Advertising OVN networks over BGP

Hey,

I managed to succesfully advertise my OVN networks over BGP but traffic is not routed from the host onto the OVN network.

<removed old information, new information in the first reply>

Some information about my setup for nmezhenskyi

I run a 3-node cluster LXD 6.4 that share a physical layer 2 network.

This L2 network is 192.168.3.0/24, has a bgp capable router on 192.168.3.1 and the three nodes run

  • 192.168.3.61
  • 192.168.3.62
  • 192.168.3.63

The goal is to create OVN networks with a /24 private IPv4 (Somewhere in 172.16.0.0/12) and a /64 public IPv6. The BGP capable router will be handling NAT and simply route the public IPv6 /64. LXD will not do any NAT at all.

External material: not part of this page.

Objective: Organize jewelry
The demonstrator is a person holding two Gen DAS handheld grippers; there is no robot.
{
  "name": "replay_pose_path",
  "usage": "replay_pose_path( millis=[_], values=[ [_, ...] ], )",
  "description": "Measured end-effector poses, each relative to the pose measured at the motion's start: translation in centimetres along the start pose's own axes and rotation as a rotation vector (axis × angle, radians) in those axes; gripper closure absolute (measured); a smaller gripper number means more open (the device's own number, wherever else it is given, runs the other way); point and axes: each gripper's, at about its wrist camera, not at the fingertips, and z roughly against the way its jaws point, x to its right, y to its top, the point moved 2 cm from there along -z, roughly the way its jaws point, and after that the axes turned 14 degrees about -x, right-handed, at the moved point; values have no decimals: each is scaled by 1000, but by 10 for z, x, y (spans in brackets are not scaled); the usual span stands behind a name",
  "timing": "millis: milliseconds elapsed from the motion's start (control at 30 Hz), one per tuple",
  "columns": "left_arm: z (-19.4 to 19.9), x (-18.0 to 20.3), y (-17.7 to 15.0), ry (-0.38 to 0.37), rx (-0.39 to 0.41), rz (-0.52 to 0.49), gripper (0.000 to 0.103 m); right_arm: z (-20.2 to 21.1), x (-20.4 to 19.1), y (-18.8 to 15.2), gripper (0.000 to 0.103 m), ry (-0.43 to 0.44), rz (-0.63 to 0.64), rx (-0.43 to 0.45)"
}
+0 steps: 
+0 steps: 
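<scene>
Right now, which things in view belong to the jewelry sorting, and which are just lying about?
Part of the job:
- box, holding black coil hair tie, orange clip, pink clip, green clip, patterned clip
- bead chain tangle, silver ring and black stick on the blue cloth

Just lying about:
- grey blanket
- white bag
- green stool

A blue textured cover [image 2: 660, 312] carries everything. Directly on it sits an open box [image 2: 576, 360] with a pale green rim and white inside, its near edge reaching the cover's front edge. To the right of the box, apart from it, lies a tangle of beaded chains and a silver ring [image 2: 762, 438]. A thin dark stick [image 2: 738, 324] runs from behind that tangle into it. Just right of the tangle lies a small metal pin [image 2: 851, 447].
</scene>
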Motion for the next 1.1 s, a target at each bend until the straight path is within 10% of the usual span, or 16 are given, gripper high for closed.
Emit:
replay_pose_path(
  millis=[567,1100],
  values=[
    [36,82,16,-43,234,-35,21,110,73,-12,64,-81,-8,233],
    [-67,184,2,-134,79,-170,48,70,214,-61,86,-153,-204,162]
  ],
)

We have Canonical k8s with Cilium/BGP running the exact same setup :slight_smile: fully routed dual stack, no NAT.

I have tried both physical and managed bridge type uplinks for the OVN networks. My preference is physical as it allows me to also use the uplink for my host. The use of physical uplinks is also assumed by the OVN setup guide.

The nodes have 2 physical links, one to be used for guest uplink and the other to be used for management, lxd and ceph cluster traffic. This is so that spikes in traffic do not impact the other. Wouldn’t want my guests without network if ceph is doing some rebalancing, or my storage to have impact if a client fully utilizes the uplink :slight_smile: .

As this is still a test setup I have not given them IPv6 yet but of course each node gets a static IPv6 when we move to production. I couldn’t get things to work to i simplified and temporarily reverted to IPv4 only.

network:
  version: 2
  ethernets:
    enp5s0:
      dhcp4: false
    enp6s0:
      dhcp4: false
  bridges:

    ## Guest uplink
    br0:
      dhcp4: false
      interfaces: [ enp5s0 ]

    ## Management, LXD and Ceph
    br1: 
      dhcp4: false
      interfaces: [ enp6s0 ]
      addresses:
        - 192.168.3.61/24
      routes:
        - to: default
          via: 192.168.3.1
1 Like

Hi @vosdev I’ll let @nikita-mezhenskyi reply re BGP setup, however one thing I noted in your setup notes is that you don’t need to setup a br0 bridge as use as the OVN uplink network, and instead you can specify enp5s0 as the OVN uplink interface directly.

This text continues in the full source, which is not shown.